→ **Collected data**:

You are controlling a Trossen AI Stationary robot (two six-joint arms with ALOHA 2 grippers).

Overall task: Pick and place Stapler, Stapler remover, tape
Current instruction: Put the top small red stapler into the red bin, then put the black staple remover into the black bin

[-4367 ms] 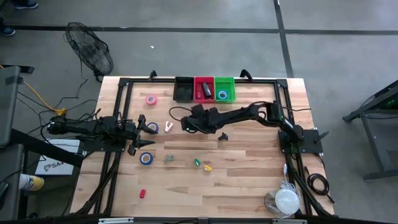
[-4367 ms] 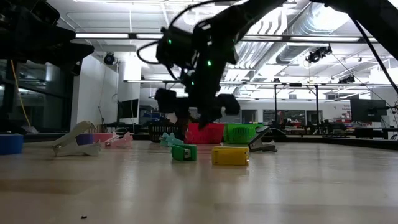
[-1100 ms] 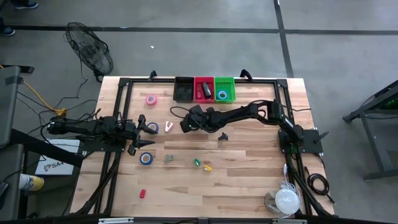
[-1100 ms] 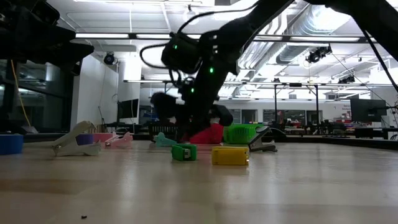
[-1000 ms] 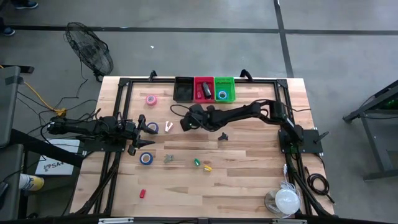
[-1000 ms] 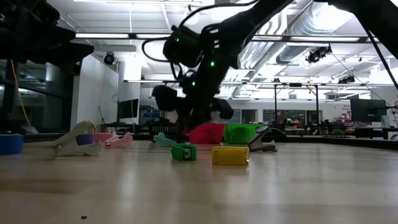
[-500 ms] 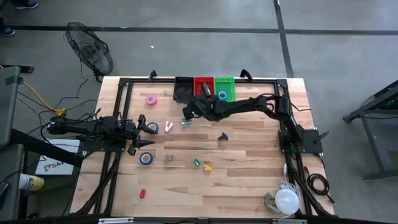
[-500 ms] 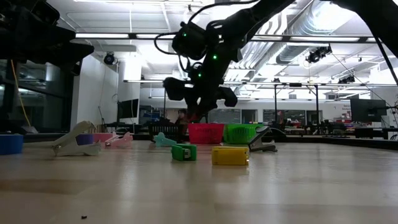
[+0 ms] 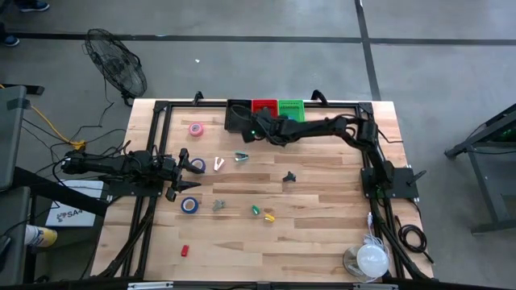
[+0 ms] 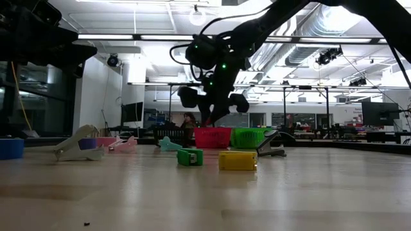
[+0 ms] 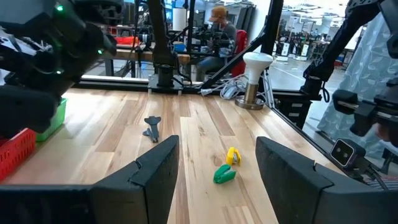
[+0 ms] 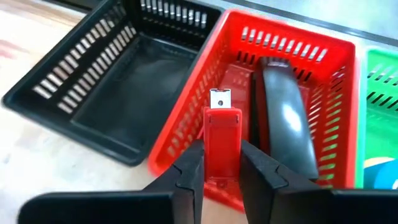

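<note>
The right gripper (image 12: 222,169) is clamped on a small red stapler (image 12: 222,144), held near the centre of the right wrist view over the near wall of the red basket (image 12: 336,68), its long axis running from the fingers toward the basket with its metal tip leading. A dark stapler (image 12: 283,124) lies lengthwise in that red basket, the black basket (image 12: 62,93) to its left holds nothing, and the green basket's (image 9: 291,106) contents are hidden. At the left of the high view, the left gripper (image 9: 196,165) hangs with fingers spread and empty.
</note>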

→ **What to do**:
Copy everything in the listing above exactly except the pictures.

→ **Expected answer**:
You are controlling a Trossen AI Stationary robot (two six-joint arms with ALOHA 2 grippers).

Overall task: Pick and place Stapler, Stapler remover, tape
Current instruction: Put the top small red stapler into the red bin, then put the black staple remover into the black bin

[-4367 ms] 
[-4367 ms] 
[-1100 ms] 
[-1100 ms] 
[-1000 ms] 
[-1000 ms] 
[-500 ms] 
[-500 ms] 
[+0 ms] 
[+0 ms] 
[+0 ms] 
[+0 ms] 

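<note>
The right gripper (image 12: 222,169) is clamped on a small red stapler (image 12: 222,144), held near the centre of the right wrist view over the near wall of the red basket (image 12: 336,68), its long axis running from the fingers toward the basket with its metal tip leading. A dark stapler (image 12: 283,124) lies lengthwise in that red basket, the black basket (image 12: 62,93) to its left holds nothing, and the green basket's (image 9: 291,106) contents are hidden. At the left of the high view, the left gripper (image 9: 196,165) hangs with fingers spread and empty.
</note>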

Nothing more remains to be done for this exercise.